Pomology (from Latin , “fruit,” + ) is a branch of botany that studies fruit and its cultivation. The term fruticulture—introduced from Romance languages (all of whose incarnations of the term descend from Latin  and )—is also used.

Pomological research is mainly focused on the development, enhancement, cultivation and physiological studies of fruit trees. The goals of fruit tree improvement include enhancement of fruit quality, regulation of production periods, and reduction of production cost. One involved in the science of pomology is called a pomologist.

History

Middle East 
In ancient Mesopotamia, pomology was practiced by the Sumerians, who are known to have grown various types of fruit, including dates, grapes, apples, melons, and figs. While the first fruits cultivated by the Egyptians were likely indigenous, such as the palm date and sorghum, more fruits were introduced as other cultural influences were introduced.
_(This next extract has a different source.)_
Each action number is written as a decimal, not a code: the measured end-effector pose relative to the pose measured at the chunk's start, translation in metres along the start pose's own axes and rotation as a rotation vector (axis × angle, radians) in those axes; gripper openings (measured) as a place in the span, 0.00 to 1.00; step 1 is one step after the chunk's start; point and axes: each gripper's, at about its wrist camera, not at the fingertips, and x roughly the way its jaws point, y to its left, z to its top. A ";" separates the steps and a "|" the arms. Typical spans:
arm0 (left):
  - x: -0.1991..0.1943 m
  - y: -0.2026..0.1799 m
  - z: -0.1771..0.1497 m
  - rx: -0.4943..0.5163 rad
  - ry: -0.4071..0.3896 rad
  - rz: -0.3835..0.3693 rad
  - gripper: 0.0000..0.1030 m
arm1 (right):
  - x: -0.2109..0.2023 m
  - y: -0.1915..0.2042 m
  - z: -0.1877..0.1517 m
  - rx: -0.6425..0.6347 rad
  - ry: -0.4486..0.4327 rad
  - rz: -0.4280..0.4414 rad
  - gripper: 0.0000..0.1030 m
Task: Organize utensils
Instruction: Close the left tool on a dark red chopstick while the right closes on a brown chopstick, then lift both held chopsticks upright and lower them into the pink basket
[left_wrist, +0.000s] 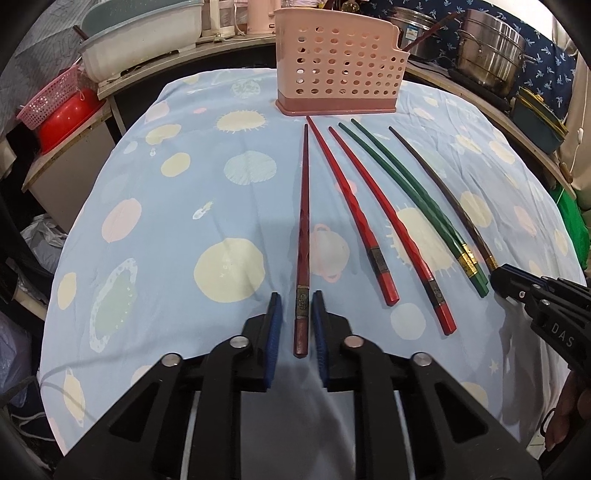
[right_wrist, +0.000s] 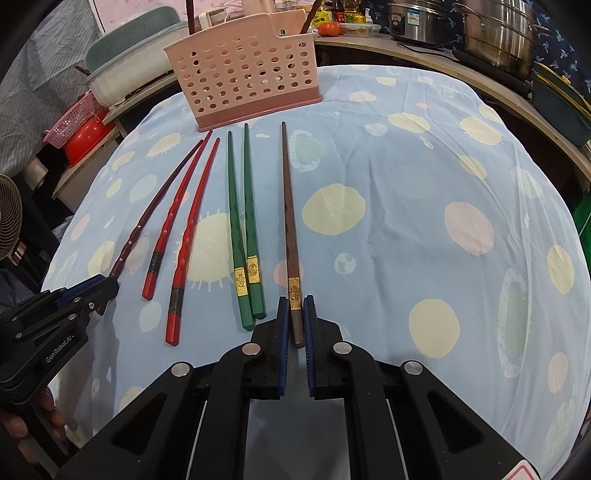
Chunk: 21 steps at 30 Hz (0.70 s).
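Six chopsticks lie side by side on the desk's blue cloth (left_wrist: 155, 229), tips toward a pink holder (left_wrist: 338, 62) at the far edge and thick ends toward the grippers. From left to right they are a maroon chopstick (left_wrist: 303, 236), two red chopsticks (left_wrist: 364, 221), two green chopsticks (left_wrist: 410, 192) and a brown chopstick (left_wrist: 439, 192).

The maroon chopstick's thick end sits between the left gripper's (left_wrist: 296, 301) fingers. The blue pads (left_wrist: 275, 325) stand on either side of it with thin gaps showing, so the fingers are spread around it, not pinching it. In the right wrist view this gripper (right_wrist: 107, 290) appears from the side, its tip at the end of the maroon chopstick (right_wrist: 155, 206).

The brown chopstick (right_wrist: 290, 236) runs with its thick end between the right gripper's (right_wrist: 295, 304) fingers. Its pads (right_wrist: 282, 325) are very close on both sides; whether they touch it cannot be told. The green pair (right_wrist: 242, 221) lies just left of it, touching each other near their gold bands, and the red pair (right_wrist: 184, 221) lies further left.

The holder (right_wrist: 243, 77) is perforated and stands upright, just beyond the chopstick tips. Beyond the desk are a steel pot (left_wrist: 491, 48), a white tub (left_wrist: 140, 40) and a pink basket (left_wrist: 51, 99) over a red bowl (left_wrist: 66, 122).
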 end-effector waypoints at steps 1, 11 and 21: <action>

Grapes and watermelon were found throughout predynastic Egyptian sites, as were the sycamore fig, dom palm and Christ's thorn. The carob, olive, apple and pomegranate were introduced to Egyptians during the New Kingdom. Later, during the Greco-Roman period peaches and pears were also introduced.

Europe 

The ancient Greeks and Romans also had a strong tradition of pomology, and they cultivated a wide range of fruits, including apples, pears, figs, grapes, quinces, citron, strawberries, blackberries, elderberries, currants, damson plums, dates, melons, rose hips and pomegranates. Less common fruits were the more exotic azeroles and medlars. Cherries and apricots, both introduced in the 1st century BC, were popular. Peaches were introduced in the 1st century AD from Persia. Oranges and lemons were known but used more for medicinal purposes than in cookery.. The Romans, in particular, were known for their advanced methods of fruit cultivation and storage, and they developed many of the techniques that are still used in modern pomology.

United States
During the mid-19th century in the United States, farmers were expanding fruit orchard programs in response to growing markets. At the same time, horticulturists from the USDA and agricultural colleges were bringing new varieties to the US from foreign expeditions, and developing experimental lots for these fruits. In response to this increased interest and activity, the USDA established the Division of Pomology in 1886 and named Henry E. Van Deman as chief pomologist. An important focus of the division was to publish illustrated accounts of new varieties and to disseminate research findings to fruit growers and breeders through special publications and annual reports. During this period Andrew Jackson Downing and his brother Charles were prominent in pomology and horticulture, producing The Fruits and Fruit Trees of America (1845).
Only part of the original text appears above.